● TASK GOAL
Line by line, return everything in the listing exactly.

● INFORMATION SUPPLIED
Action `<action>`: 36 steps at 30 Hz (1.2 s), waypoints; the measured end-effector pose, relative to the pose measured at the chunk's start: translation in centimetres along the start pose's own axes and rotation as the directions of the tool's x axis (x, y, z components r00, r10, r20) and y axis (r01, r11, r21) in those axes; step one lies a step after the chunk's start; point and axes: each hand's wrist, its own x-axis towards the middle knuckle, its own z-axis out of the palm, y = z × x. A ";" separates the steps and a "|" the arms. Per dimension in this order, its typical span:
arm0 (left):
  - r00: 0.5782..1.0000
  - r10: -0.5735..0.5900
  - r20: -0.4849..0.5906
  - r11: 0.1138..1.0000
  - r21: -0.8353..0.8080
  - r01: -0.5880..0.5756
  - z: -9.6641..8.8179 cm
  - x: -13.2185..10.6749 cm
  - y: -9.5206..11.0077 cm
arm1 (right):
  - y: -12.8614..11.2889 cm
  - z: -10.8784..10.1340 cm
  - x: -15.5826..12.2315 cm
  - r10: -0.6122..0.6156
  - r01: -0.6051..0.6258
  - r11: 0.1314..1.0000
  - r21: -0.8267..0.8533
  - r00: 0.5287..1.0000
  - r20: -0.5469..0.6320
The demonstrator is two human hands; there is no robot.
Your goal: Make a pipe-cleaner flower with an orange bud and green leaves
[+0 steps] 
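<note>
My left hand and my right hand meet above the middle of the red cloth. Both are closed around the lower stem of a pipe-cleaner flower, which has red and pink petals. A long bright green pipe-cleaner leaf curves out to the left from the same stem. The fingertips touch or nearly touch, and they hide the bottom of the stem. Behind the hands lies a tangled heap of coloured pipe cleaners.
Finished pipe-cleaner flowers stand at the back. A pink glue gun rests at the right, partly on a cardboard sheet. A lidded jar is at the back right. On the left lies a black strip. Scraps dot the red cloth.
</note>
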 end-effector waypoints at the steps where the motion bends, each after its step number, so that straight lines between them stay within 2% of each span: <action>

● SOLUTION FOR THIS TASK
Action `<action>`: 36 steps at 30 Hz (1.2 s), waypoints; the measured end-effector pose, relative to the pose measured at the chunk's start: translation in centimetres along the start pose's own axes and rotation as the directions of the tool's x axis (x, y, z components r00, r10, r20) and y axis (r01, r11, r21) in those axes; step one lies a step after the chunk's start; point and axes: each hand's wrist, its own x-axis towards the middle knuckle, its own z-axis out of the palm, y = z × x. A ";" separates the steps and a "|" the arms. Per dimension in this order, its typical span:
arm0 (left):
  - r00: 0.5782..1.0000
  - r10: -0.5735..0.5900
  - r20: -0.4849..0.5906
  - r11: 0.1138..1.0000
  - r21: -0.8353..0.8080
  - r01: -0.5880..0.5756
  - z: -9.6641..8.8179 cm
  - x: -13.2185..10.6749 cm
  - y: -9.5206..11.0077 cm
arm1 (right):
  - y: -12.8614..11.2889 cm
  - z: -10.8784..10.1340 cm
  - x: -15.5826..12.2315 cm
  - r10: -0.6122..0.6156
  - r01: -0.6051..0.6258
  - r11: 0.1314..1.0000
  - r21: -0.8267..0.8533
  - r00: 0.5287..1.0000
  - r20: -0.5469..0.6320
The demonstrator is two human hands; there is no robot.
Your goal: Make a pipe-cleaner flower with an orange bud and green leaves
[+0 steps] 
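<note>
My left hand and my right hand meet above the middle of the red cloth. Both are closed around the lower stem of a pipe-cleaner flower, which has red and pink petals. A long bright green pipe-cleaner leaf curves out to the left from the same stem. The fingertips touch or nearly touch, and they hide the bottom of the stem. Behind the hands lies a tangled heap of coloured pipe cleaners.
Finished pipe-cleaner flowers stand at the back. A pink glue gun rests at the right, partly on a cardboard sheet. A lidded jar is at the back right. On the left lies a black strip. Scraps dot the red cloth.
</note>
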 end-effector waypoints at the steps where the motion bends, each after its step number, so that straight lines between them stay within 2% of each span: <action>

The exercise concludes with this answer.